[Source records]

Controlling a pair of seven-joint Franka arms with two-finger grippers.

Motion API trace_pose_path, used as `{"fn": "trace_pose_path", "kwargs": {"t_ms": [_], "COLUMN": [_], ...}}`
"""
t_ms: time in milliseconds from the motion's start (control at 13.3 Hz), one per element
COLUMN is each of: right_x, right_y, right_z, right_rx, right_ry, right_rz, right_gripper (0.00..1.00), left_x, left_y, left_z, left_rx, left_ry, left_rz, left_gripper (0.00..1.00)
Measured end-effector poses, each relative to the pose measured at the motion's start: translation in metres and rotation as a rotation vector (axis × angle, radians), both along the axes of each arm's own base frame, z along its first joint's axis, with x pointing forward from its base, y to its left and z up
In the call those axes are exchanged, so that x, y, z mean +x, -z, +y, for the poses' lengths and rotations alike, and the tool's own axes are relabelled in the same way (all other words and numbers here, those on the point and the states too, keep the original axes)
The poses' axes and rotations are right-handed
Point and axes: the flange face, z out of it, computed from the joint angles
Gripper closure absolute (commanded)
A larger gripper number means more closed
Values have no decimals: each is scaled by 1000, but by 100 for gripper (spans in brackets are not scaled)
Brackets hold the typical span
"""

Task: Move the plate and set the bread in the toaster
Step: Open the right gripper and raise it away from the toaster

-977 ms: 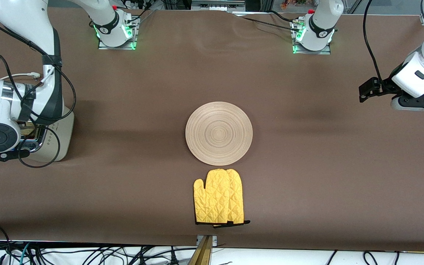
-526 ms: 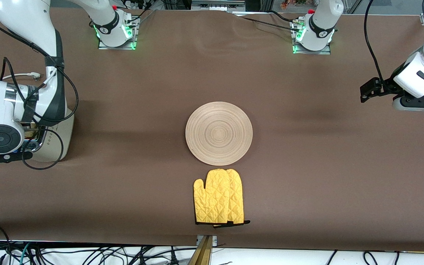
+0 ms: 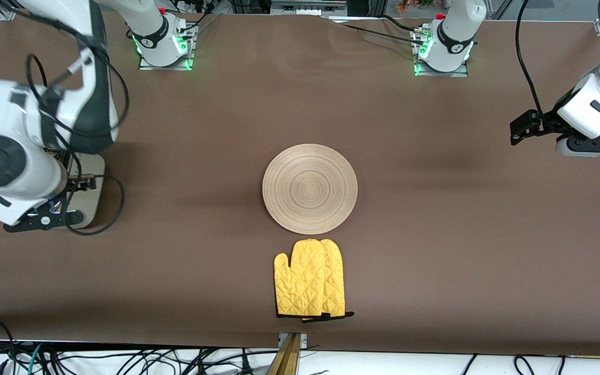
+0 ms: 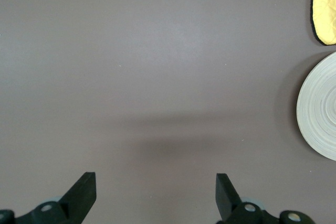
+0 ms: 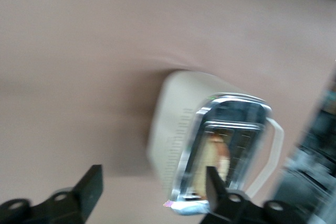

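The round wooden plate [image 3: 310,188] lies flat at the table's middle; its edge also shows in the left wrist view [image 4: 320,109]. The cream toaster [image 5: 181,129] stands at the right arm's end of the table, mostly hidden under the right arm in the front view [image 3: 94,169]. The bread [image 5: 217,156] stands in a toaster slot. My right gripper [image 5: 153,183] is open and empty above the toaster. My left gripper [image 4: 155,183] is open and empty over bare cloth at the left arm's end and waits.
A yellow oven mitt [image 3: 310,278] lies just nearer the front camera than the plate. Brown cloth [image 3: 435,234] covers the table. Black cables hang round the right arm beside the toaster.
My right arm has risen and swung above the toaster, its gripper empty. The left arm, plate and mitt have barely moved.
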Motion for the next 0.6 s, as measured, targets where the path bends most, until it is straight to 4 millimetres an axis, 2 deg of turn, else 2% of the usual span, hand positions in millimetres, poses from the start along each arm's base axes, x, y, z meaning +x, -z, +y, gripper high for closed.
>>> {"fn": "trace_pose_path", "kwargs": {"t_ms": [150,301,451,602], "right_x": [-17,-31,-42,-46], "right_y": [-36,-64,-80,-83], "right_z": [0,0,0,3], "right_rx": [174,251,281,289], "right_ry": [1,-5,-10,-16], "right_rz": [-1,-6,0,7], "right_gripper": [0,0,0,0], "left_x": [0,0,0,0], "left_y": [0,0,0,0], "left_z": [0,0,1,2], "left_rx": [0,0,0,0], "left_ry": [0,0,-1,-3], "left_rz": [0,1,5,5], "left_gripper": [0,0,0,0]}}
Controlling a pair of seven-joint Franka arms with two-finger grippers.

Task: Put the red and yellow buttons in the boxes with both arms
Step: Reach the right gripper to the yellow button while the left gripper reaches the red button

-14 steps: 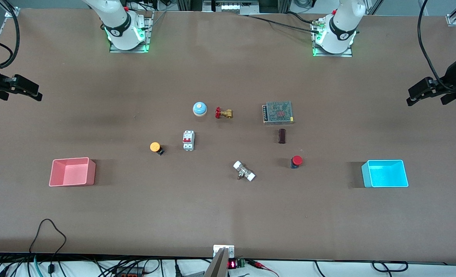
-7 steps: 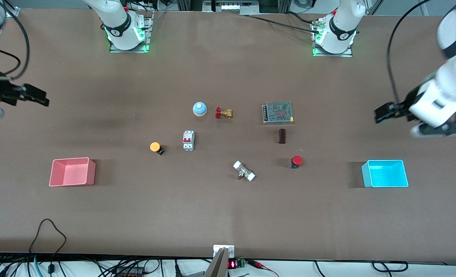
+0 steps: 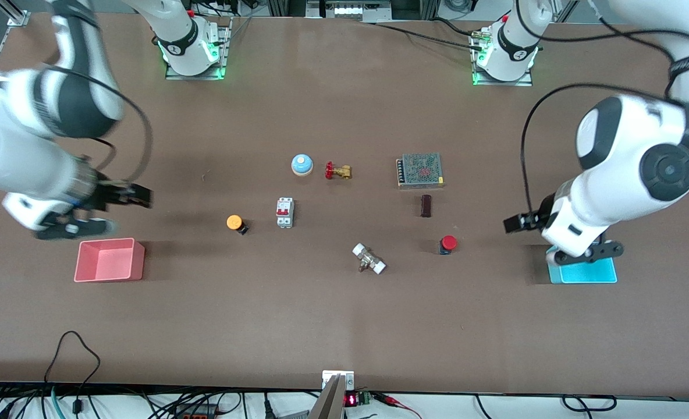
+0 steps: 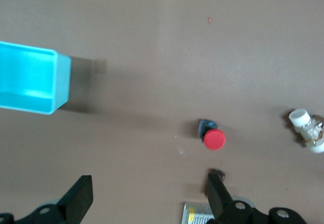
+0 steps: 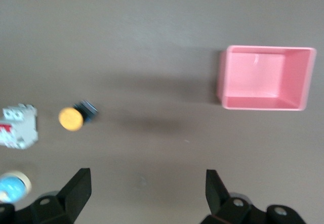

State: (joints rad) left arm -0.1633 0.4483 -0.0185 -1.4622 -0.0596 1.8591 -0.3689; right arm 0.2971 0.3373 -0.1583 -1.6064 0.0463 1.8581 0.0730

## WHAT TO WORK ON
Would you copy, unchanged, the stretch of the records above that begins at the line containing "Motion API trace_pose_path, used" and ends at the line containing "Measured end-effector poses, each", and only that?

## RESULT OF THE EXERCISE
Motion API trace_pose_path, used as `{"fn": "trace_pose_path", "kwargs": {"t_ms": [_], "COLUMN": [_], ...}}`
"""
t_ms: time in milliseconds from the motion's start (control at 13.3 Hz), one per element
COLUMN is each of: right_x, right_y, right_z, right_rx, right_ry, right_rz, right_gripper (0.00..1.00), left_x, left_y, left_z, left_rx, left_ry, left_rz, left_gripper (0.00..1.00)
Measured end-effector poses, each relative to the pose measured at the motion's start: translation in metres and rotation as a rotation vector (axis × angle, radians), both along the axes of each arm's own base frame, z along its first joint's axis, with x pointing forward from its base, y to its left and z up

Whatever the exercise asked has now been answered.